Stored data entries

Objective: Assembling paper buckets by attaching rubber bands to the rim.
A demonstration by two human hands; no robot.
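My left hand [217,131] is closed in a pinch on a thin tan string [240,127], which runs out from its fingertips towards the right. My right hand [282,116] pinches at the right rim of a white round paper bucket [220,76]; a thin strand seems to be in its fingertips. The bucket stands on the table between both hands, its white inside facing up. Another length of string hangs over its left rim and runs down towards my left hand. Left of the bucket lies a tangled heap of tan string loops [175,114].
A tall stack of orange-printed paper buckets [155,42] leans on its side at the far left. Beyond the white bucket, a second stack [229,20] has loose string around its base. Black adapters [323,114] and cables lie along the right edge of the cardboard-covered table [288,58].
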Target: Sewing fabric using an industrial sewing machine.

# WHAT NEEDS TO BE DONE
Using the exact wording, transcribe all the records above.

# TASK RESPONSE
Objective: Assembling paper buckets by attaching rubber bands to the rim.
A demonstration by two human hands; no robot.
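My left hand [217,131] is closed in a pinch on a thin tan string [240,127], which runs out from its fingertips towards the right. My right hand [282,116] pinches at the right rim of a white round paper bucket [220,76]; a thin strand seems to be in its fingertips. The bucket stands on the table between both hands, its white inside facing up. Another length of string hangs over its left rim and runs down towards my left hand. Left of the bucket lies a tangled heap of tan string loops [175,114].
A tall stack of orange-printed paper buckets [155,42] leans on its side at the far left. Beyond the white bucket, a second stack [229,20] has loose string around its base. Black adapters [323,114] and cables lie along the right edge of the cardboard-covered table [288,58].
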Target: Sewing fabric using an industrial sewing machine.

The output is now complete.